→ AIM OF THE TASK
Leave out the pictures and set down the rest of the listing below word for word.

→ STORED DATA

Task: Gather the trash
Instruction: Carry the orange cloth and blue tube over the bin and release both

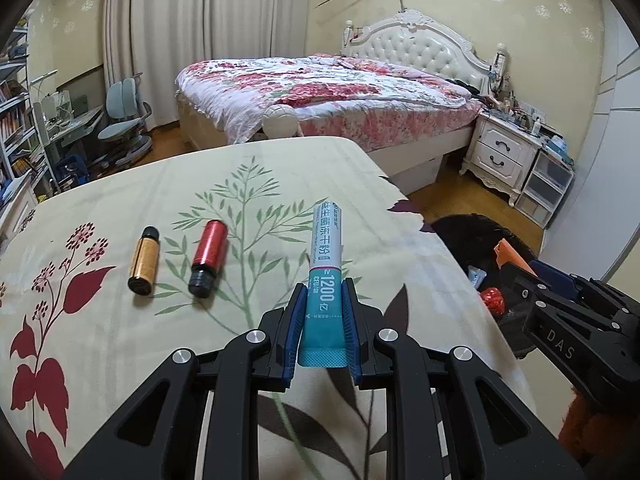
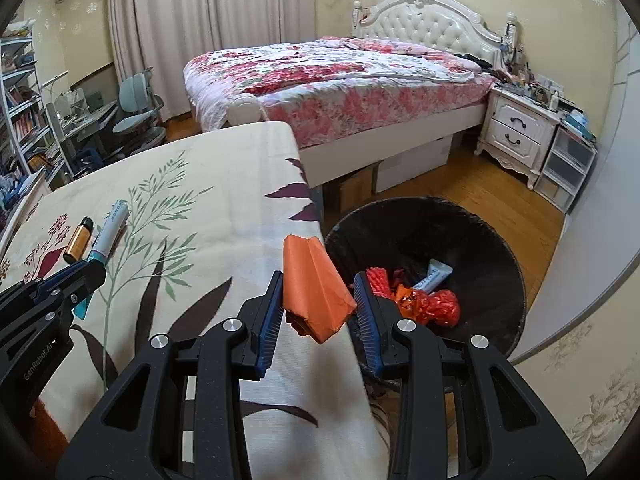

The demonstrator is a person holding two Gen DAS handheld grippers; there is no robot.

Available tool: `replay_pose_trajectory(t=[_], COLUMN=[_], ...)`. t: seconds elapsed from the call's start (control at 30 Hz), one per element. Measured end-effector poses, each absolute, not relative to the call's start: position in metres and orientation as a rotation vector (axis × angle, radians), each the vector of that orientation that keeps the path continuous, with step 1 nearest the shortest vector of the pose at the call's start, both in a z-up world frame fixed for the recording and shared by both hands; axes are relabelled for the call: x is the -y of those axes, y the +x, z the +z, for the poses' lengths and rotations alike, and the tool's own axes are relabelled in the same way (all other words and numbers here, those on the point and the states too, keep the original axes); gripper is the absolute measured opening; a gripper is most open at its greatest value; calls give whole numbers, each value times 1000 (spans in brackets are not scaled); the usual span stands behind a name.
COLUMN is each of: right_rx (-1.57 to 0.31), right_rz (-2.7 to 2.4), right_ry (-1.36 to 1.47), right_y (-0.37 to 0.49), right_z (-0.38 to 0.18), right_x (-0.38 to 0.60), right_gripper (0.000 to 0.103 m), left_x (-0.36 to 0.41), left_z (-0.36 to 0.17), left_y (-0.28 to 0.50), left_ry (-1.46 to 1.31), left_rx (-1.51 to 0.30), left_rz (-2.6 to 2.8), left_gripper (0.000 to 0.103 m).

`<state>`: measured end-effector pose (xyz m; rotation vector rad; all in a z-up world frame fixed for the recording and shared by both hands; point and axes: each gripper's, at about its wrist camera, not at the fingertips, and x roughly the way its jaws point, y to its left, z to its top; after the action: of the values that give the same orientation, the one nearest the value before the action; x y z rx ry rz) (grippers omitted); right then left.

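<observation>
The left gripper [image 1: 325, 304] is clamped on a white and teal sachet stick [image 1: 326, 276] by its teal end, the blue pads pressing both long sides. The stick's long axis runs along the fingers, its white printed end pointing away from the camera toward the far edge of the table [image 1: 120, 360], which is covered by a cream cloth printed with green sprigs and dark red leaves. The stick is lifted clear of the cloth. On the cloth toward the left edge lie two small bottles side by side, close together but apart: a gold bottle [image 1: 144, 260] with its black cap toward the far edge, and a red bottle [image 1: 209, 258] with its black cap toward the near edge; both long axes run roughly near to far, the red one leaning a little to the right at its far end. The right gripper [image 2: 318, 306] is closed on a folded orange wrapper [image 2: 316, 288], which stands between the pads with its creased length pointing up and away, at the table's right edge. Just beyond that edge, on the wooden floor, sits a black trash bin [image 2: 480, 232]; in its bottom lie red crumpled wrappers [image 2: 440, 306] and a white tube [image 2: 434, 274]. A bed with a floral cover [image 1: 320, 88] stands behind.
</observation>
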<state>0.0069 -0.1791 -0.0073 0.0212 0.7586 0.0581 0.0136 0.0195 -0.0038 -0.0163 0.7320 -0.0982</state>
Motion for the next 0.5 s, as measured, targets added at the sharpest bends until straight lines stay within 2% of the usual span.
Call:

→ RESULT OF THIS EXERCISE
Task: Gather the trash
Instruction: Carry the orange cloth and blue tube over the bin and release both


The demonstrator is a person holding two Gen DAS handheld grippers; there is no robot.

Available tool: `replay_pose_trajectory(t=[_], COLUMN=[_], ...)`. t: seconds elapsed from the call's start (control at 30 Hz), one per element. Measured end-effector poses, each absolute, not relative to the call's start: position in metres and orientation as a rotation vector (axis × angle, radians), each the vector of that orientation that keeps the path continuous, with step 1 nearest the shortest vector of the pose at the call's start, both in a z-up world frame fixed for the recording and shared by both hands; axes are relabelled for the call: x is the -y of those axes, y the +x, z the +z, for the poses' lengths and rotations alike, and the tool's own axes are relabelled in the same way (all other words and numbers here, those on the point and the states too, keep the original axes); gripper is the absolute measured opening; a gripper is most open at its greatest value; calls give whole numbers, each value times 1000 (spans in brackets are not scaled); the usual span stands behind a name.
COLUMN is each of: right_rx (-1.57 to 0.31), right_rz (-2.7 to 2.4), right_ry (-1.36 to 1.47), right_y (-0.37 to 0.49), right_z (-0.38 to 0.18), right_x (-0.38 to 0.60), right_gripper (0.000 to 0.103 m), left_x (-0.36 to 0.41), left_z (-0.36 to 0.17), left_y (-0.28 to 0.50), left_ry (-1.46 to 1.31), left_rx (-1.51 to 0.30), left_rz (-2.6 to 2.8), left_gripper (0.000 to 0.103 m).

`<state>`: measured end-effector pose (xyz m; rotation vector rad; all in a z-up world frame fixed for the recording and shared by both hands; point and axes: each gripper's, at about its wrist camera, not at the fingertips, and x roughly the way its jaws point, y to its left, z to its top; after the action: of the values that give the same orientation, the one nearest the value before the action; x y z rx ry rz) (grippers omitted); right then left.

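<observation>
The left gripper [image 1: 325, 304] is clamped on a white and teal sachet stick [image 1: 326, 276] by its teal end, the blue pads pressing both long sides. The stick's long axis runs along the fingers, its white printed end pointing away from the camera toward the far edge of the table [image 1: 120, 360], which is covered by a cream cloth printed with green sprigs and dark red leaves. The stick is lifted clear of the cloth. On the cloth toward the left edge lie two small bottles side by side, close together but apart: a gold bottle [image 1: 144, 260] with its black cap toward the far edge, and a red bottle [image 1: 209, 258] with its black cap toward the near edge; both long axes run roughly near to far, the red one leaning a little to the right at its far end. The right gripper [image 2: 318, 306] is closed on a folded orange wrapper [image 2: 316, 288], which stands between the pads with its creased length pointing up and away, at the table's right edge. Just beyond that edge, on the wooden floor, sits a black trash bin [image 2: 480, 232]; in its bottom lie red crumpled wrappers [image 2: 440, 306] and a white tube [image 2: 434, 274]. A bed with a floral cover [image 1: 320, 88] stands behind.
</observation>
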<state>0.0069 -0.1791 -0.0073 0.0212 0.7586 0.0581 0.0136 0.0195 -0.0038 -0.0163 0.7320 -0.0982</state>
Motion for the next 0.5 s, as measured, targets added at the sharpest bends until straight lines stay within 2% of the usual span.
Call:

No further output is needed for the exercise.